La colline de l'adieu

Par Platinoch @Platinoch

Un grand merci à BQHL Editions pour m’avoir permis de découvrir et de chroniquer le blu-ray du film « La colline de l’adieu » de Henry King.

« Les gens du nord sont de faux chrétiens. Pour un peu de riz, ils n’ont aucun scrupules à se convertir »

Au lendemain de la Deuxième Guerre mondiale, communistes et nationalistes s’affrontent en Chine. Fuyant les combats, des réfugiés trouvent asile à Hong Kong, en particulier au Victoria Hospital pour les blessés et malades. Le journaliste américain Mark Elliott y rencontre l’Eurasienne Han Suyin, médecin et veuve d’un officier. S’ils tombent amoureux l’un de l’autre, leur passion provoque elle aussi des réactions passionnelles. Passionnément négatives de la part de l’entourage de Han qui la prévient du risque qu’elle prend à aimer un étranger…

« J’ai l’impression que le destin a des plans pour nous : ils vous a poussé à vous réfugier dans votre tour qui a attiré la foudre »

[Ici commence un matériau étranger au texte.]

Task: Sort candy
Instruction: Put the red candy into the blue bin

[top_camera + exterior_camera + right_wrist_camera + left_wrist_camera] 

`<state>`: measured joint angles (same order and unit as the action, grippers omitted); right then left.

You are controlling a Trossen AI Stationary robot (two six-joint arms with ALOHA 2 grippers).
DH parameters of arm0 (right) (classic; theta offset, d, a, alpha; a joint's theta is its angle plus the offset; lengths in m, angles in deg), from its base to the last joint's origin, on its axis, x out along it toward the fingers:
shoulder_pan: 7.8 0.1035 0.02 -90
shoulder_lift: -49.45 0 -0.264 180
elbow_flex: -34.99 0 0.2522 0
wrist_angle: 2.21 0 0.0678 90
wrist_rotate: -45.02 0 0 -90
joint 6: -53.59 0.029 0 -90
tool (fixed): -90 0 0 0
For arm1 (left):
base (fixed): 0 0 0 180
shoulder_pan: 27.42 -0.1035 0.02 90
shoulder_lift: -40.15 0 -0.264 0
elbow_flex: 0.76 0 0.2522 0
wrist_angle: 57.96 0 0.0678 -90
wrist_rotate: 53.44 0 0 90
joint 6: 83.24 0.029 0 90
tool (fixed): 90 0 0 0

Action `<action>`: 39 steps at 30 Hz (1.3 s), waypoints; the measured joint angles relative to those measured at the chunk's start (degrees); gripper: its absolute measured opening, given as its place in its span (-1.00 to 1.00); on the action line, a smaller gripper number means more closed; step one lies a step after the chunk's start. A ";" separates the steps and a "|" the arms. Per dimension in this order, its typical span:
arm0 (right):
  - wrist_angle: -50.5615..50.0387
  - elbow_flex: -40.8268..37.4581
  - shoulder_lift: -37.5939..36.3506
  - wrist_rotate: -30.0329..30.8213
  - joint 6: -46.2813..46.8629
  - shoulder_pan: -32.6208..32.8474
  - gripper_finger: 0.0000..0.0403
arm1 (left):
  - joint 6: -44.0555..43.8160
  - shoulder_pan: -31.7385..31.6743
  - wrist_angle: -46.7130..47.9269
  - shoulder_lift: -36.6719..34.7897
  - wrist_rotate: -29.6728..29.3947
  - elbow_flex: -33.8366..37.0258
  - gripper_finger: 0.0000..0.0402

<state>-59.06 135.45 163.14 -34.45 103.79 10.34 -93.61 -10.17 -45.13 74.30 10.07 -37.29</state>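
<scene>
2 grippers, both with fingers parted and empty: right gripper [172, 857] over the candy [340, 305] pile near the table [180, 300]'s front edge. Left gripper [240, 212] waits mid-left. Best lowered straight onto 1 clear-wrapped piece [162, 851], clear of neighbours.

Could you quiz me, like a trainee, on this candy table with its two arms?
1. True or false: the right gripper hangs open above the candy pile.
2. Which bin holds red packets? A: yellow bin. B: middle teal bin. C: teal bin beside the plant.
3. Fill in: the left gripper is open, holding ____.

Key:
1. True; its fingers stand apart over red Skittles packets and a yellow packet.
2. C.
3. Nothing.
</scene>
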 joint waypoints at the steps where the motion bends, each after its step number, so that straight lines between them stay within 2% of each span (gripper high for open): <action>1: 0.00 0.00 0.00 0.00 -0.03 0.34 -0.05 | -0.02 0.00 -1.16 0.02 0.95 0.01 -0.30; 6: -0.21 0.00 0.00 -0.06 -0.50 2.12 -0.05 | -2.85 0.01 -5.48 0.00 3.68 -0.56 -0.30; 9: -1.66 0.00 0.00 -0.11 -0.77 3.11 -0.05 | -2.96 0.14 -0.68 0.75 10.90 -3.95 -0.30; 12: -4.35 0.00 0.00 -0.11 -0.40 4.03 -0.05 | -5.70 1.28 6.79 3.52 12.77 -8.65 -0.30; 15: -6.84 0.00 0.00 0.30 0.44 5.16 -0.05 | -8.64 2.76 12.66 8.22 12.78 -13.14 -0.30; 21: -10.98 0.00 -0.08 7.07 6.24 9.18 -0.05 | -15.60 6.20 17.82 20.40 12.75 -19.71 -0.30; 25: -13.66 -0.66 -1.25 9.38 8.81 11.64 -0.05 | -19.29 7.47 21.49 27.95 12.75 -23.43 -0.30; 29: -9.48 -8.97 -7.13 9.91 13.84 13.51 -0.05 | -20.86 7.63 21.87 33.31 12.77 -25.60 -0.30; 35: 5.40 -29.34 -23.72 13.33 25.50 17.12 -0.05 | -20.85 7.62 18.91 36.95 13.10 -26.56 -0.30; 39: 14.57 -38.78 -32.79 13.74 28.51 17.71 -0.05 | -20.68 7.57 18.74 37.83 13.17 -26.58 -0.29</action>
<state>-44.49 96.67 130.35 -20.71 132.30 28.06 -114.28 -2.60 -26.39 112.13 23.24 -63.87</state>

1955. Henry King, qui a déjà plus de quarante ans de carrière derrière lui est un vétéran d’Hollywood. Une figure respectée, sorte de vitrine de la Fox où il a passé l’essentiel de la carrière et où il vient de vivre une décennie particulièrement faste, marquée par le succès populaire de ses films d’aventures en costumes avec Tyrone Power (« Échec à Borgia », « Capitaine de Castille », « Le cygne noir »), ses drames religieux (« Le chant de Bernardette », « Une cloche pour Adano ») ou encore la comédie « Maggie ». Pour autant, après le mélodrame biblique « David et Bethsabée », Henry King va faire le choix de délaisser les grosses productions en costumes pour se consacrer principalement à l’adaptation d’œuvres de la littérature contemporaine, en s’intéressant notamment à Hemingway (« Les neiges du Kilimandjaro », « Le vieil homme et la mer », « Le soleil se lève aussi ») et à Scott Fitzgerald (« Tendre est la nuit », « Un matin comme les autres »). Il adapte ainsi en 1955 « Multiples splendeurs », le roman autobiographique de la romancière chinoise Han Suyin publié trois ans plus tôt et devenu entre temps un véritable best-seller emprunt d’un parfum de scandale.

« Je suis fière d’être eurasienne. J’aime à croire que nous combinons le meilleur des deux races. Nous sommes la solution à bien des problèmes. »

Car le récit de cette passion entre un américain blanc (et de surcroit marié) et une métisse anglo-chinoise choque profondément, tant en Chine qu’aux États-Unis ou au sein de la communauté britannique coloniale de Hong-Kong, où l’on réprouve ouvertement les couples « mixtes ». C’est donc à une œuvre sulfureuse que s’attaque ici le cinéaste, qui choisit pourtant de l’aborder - avec beaucoup de délicatesse - sous l’angle du mélodrame, genre alors très en vogue à Hollywood. D’ailleurs, comme chez son confrère Douglas Sirk (on pense d’ailleurs à son film « Tout ce que le ciel permet » et à l’obstacle de la différence d’âge entre ces deux héros), c’est bien la société et ses jugements de valeurs qui constituent un obstacle permanent à l’amour que se portent les deux héros et à l’épanouissement de leur relation. D’ailleurs, King n’a de cesse de dénoncer dans son film le racisme de la bonne société, notamment via l’attitude insupportablement condescendante de l’épouse du directeur de l’hôpital, qui finira pas licencier l’héroïne dont il réprouve les mœurs. Un racisme que l’on retrouve également au sein de la communauté chinoise, attachée à ses traditions. Seul bémol, on regrettera que l’audace du discours du cinéaste soit quelque peu atténuée par le choix franchement hypocrite de confier le rôle de l’héroïne eurasienne à Jennifer Jones, dont l’étrange beauté n’est en rien asiatique. En creux, le film constitue également un témoignage intéressant de cette époque troublée, marquée par le « Péril rouge » (en Chine mais aussi en Corée) et par les flux migratoires des populations fuyant la Chine pour se réfugier à Hong-Kong, comptoir portuaire anglais du bout du monde, qui n’était pas encore dominé par une forêt de gratte-ciels. Un film touchant, mais tout de même un peu désuet.

**

Le blu-ray : Le film est présenté dans un nouveau Master Haute-Définition, en version originale américaine (2.0) ainsi qu’en version française (2.0). Des sous-titres français sont également disponibles.

Aucun bonus ne vient compléter cette édition.

Edité par BQHL Editions, « La colline de l’adieu » est disponible en combo blu-ray + DVD depuis le 27 février 2019.